DIRECTIONS FOR THIS TASK – Across the lines of the records below, how many have the string "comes" in them? Answer with the number alone.
-------- SUPPLIED MATERIAL
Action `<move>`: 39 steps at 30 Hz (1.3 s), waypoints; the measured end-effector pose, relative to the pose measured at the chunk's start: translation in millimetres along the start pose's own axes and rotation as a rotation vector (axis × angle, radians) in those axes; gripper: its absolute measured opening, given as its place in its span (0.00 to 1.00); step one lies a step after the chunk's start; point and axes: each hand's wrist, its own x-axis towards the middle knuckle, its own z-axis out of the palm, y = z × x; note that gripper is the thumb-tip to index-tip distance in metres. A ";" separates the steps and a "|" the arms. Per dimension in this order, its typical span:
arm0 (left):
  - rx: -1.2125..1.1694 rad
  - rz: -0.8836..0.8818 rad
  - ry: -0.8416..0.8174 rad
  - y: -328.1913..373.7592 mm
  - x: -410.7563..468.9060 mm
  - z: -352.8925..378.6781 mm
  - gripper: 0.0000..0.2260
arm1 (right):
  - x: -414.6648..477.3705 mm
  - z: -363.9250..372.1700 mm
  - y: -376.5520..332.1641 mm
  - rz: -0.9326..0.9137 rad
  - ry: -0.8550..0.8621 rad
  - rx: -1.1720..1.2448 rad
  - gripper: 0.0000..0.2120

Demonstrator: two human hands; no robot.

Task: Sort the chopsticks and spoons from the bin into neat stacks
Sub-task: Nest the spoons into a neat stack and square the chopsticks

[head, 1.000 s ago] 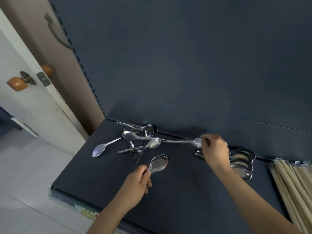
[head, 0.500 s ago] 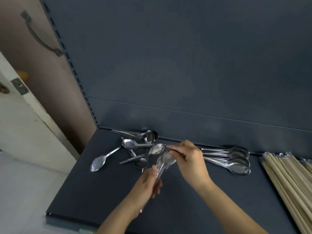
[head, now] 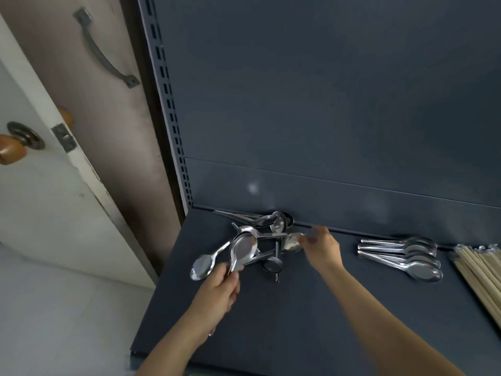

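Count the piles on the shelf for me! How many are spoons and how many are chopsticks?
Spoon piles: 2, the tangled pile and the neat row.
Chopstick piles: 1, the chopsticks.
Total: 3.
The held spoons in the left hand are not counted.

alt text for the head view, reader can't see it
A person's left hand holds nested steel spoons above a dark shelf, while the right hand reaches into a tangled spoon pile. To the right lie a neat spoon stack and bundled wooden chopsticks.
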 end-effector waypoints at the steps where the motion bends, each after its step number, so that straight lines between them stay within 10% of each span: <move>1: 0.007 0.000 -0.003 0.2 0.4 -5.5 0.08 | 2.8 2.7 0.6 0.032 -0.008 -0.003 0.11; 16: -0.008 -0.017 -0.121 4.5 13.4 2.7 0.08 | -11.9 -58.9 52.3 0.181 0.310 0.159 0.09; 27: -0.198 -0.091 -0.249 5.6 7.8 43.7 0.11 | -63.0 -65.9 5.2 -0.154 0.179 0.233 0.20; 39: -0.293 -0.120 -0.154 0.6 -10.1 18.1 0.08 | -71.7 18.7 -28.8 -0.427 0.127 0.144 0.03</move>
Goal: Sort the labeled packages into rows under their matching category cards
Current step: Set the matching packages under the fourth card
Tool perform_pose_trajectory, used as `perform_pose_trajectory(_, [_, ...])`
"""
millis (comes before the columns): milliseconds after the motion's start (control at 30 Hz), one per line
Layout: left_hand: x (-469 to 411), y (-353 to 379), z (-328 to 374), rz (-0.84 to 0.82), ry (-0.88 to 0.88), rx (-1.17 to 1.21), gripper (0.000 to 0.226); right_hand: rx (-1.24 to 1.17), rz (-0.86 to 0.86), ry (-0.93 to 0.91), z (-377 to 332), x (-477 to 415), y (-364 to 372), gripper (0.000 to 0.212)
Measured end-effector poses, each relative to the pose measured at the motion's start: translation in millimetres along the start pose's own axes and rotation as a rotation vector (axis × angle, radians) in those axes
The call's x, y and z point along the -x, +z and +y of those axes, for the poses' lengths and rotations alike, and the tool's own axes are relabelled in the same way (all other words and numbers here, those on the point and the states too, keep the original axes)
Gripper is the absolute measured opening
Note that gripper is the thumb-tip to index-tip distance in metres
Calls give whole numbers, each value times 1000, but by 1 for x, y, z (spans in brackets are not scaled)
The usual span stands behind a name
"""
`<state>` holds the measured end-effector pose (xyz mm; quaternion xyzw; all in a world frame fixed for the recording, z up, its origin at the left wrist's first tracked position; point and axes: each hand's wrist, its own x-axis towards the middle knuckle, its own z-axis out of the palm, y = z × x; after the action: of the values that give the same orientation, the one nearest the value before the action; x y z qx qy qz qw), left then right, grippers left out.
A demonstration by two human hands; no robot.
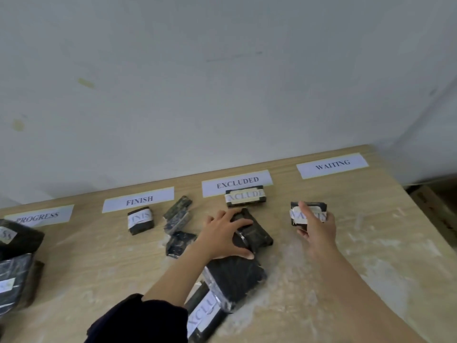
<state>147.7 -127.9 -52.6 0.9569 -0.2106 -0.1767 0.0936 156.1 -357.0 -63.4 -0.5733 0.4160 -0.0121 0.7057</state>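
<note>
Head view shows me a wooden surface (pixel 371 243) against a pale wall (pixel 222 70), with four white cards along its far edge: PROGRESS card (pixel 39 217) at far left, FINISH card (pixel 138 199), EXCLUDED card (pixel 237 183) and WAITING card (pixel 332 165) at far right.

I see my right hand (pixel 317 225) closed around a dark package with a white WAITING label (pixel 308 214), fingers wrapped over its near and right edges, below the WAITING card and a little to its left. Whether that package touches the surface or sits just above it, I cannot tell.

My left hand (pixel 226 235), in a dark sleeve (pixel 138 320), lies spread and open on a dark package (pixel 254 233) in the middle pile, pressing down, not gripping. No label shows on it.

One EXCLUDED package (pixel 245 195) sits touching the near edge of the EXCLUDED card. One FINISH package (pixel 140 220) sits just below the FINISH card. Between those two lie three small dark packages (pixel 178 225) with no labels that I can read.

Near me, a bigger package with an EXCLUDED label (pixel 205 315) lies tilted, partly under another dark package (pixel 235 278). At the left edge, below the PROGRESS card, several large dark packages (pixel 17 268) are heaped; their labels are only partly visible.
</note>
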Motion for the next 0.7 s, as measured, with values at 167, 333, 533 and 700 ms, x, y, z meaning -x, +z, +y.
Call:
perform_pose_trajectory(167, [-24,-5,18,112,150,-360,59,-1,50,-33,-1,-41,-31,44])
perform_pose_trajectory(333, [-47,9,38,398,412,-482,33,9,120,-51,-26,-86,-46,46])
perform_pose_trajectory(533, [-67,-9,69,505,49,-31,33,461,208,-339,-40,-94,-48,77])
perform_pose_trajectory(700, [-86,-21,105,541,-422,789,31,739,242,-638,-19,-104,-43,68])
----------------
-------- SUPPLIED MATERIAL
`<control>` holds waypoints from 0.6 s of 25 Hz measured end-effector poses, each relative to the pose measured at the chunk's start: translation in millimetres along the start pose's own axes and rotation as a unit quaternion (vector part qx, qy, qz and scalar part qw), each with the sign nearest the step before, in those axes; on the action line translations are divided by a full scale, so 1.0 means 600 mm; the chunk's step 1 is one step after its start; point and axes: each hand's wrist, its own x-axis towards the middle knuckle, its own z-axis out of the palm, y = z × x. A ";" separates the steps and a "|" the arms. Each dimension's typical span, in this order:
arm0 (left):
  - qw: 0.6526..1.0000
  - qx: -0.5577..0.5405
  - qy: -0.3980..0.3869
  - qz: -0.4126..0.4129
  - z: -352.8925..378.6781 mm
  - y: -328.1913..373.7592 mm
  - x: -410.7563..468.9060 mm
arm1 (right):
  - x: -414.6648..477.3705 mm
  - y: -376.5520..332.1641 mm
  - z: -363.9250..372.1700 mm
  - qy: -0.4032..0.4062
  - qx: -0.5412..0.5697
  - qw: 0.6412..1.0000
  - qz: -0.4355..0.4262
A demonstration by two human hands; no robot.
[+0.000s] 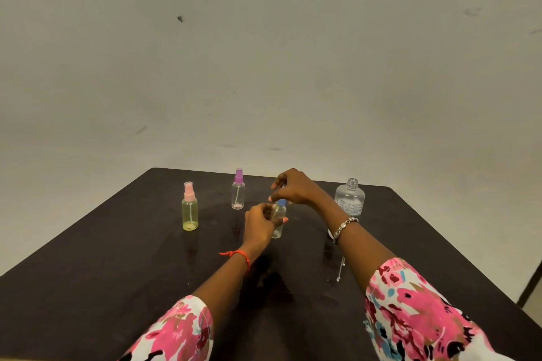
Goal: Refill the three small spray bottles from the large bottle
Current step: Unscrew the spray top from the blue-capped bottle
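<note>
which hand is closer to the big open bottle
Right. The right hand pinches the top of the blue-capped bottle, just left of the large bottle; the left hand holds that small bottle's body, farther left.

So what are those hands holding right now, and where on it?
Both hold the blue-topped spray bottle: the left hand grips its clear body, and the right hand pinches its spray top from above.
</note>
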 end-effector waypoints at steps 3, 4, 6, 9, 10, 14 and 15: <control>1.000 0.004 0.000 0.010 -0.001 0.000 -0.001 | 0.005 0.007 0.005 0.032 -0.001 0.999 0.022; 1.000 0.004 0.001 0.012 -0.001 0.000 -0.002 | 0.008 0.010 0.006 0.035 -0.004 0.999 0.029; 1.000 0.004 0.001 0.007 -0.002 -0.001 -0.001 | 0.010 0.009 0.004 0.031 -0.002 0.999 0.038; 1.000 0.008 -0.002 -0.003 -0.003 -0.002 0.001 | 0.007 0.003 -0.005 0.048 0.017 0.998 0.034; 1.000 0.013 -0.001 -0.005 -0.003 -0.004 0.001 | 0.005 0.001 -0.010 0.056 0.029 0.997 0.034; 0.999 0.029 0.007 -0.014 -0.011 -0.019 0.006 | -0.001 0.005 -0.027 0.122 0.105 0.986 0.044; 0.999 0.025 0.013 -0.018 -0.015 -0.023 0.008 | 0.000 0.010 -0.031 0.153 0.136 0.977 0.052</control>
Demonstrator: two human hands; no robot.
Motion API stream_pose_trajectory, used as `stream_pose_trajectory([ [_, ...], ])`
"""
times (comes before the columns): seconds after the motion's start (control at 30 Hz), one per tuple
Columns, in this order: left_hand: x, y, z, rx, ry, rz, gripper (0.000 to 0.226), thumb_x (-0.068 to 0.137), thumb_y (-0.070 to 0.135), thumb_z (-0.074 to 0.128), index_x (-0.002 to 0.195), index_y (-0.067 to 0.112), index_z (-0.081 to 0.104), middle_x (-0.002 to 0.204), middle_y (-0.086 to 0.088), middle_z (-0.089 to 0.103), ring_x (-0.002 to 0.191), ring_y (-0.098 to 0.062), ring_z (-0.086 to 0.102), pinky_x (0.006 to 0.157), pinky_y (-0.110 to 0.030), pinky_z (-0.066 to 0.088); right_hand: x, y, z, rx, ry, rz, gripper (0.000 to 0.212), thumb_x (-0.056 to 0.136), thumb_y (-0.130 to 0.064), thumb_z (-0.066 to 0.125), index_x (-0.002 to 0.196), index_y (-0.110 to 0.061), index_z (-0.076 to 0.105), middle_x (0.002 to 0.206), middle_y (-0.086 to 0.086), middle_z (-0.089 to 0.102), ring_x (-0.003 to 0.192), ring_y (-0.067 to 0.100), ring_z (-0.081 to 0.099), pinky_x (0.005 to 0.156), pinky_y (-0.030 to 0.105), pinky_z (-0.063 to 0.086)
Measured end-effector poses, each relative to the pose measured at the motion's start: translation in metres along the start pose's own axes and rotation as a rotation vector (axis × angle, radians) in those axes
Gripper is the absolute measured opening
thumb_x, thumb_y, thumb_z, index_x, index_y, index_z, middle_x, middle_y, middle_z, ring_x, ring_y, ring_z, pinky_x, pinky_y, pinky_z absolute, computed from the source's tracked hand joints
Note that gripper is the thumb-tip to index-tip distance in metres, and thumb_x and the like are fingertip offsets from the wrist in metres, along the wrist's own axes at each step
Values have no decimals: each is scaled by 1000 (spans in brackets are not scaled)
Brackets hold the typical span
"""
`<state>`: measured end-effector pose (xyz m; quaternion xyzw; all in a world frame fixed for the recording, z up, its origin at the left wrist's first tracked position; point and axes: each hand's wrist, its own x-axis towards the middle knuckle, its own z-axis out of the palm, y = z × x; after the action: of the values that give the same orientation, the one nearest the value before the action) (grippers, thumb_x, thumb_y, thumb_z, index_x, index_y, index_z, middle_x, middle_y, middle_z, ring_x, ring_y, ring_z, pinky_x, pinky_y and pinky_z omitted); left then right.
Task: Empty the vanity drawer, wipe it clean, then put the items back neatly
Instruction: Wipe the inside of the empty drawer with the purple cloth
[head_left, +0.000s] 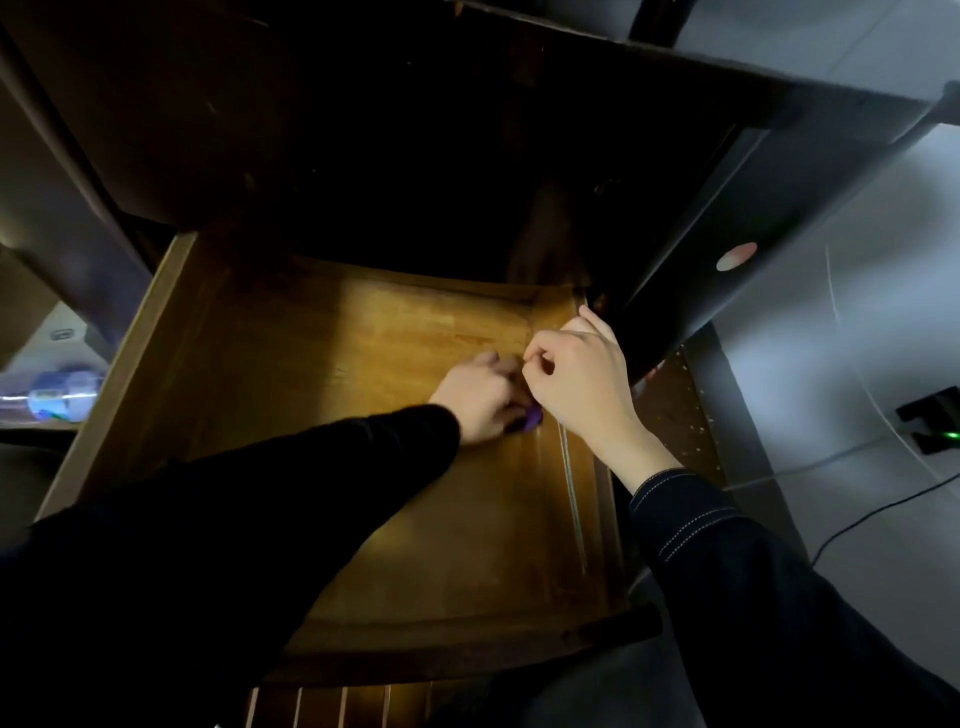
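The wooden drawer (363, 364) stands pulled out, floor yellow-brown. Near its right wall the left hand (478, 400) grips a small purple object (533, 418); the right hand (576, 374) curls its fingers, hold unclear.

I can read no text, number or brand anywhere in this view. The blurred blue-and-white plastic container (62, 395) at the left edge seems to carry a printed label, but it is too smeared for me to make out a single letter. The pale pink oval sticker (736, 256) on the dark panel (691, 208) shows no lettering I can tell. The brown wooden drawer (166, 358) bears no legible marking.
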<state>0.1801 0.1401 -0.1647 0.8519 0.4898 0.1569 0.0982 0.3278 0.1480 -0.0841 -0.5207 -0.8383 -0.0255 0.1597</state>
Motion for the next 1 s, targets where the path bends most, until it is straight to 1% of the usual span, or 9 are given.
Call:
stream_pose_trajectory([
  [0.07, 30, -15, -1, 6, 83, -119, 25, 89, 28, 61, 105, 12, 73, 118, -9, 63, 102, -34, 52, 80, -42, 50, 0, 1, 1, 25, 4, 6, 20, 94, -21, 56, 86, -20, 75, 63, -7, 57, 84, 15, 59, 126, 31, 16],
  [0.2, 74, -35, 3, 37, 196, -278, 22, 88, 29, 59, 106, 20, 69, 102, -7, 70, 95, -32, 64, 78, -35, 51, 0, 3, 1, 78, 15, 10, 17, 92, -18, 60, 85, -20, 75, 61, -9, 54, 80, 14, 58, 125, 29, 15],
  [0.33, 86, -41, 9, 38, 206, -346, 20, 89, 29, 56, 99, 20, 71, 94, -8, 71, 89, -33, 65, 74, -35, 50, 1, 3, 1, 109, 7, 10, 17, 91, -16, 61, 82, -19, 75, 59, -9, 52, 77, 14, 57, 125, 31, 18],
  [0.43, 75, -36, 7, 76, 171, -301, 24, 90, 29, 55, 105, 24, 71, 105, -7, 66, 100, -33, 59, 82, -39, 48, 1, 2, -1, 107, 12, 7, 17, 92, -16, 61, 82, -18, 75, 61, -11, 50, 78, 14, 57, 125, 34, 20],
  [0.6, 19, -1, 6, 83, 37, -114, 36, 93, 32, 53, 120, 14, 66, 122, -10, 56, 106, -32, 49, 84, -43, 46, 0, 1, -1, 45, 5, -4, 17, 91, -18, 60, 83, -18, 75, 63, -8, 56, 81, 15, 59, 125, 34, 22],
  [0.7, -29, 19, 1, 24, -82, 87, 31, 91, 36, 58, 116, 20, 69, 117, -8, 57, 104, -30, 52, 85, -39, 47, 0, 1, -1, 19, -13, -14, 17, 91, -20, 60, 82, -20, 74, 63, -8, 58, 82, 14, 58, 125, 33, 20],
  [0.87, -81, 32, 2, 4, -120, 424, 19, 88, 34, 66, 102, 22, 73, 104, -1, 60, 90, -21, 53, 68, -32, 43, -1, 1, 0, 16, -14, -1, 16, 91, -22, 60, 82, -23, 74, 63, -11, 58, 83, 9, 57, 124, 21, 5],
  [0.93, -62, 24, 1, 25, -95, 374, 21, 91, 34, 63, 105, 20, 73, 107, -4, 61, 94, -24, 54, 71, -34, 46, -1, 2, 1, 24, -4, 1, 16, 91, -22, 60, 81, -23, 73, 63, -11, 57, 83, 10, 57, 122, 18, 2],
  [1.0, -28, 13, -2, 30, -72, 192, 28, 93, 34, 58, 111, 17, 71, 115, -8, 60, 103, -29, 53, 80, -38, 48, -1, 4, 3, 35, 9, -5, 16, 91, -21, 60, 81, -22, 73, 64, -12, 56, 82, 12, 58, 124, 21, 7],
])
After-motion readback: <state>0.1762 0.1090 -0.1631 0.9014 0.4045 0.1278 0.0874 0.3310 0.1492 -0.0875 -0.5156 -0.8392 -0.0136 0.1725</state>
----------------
EXERCISE RESULT – 2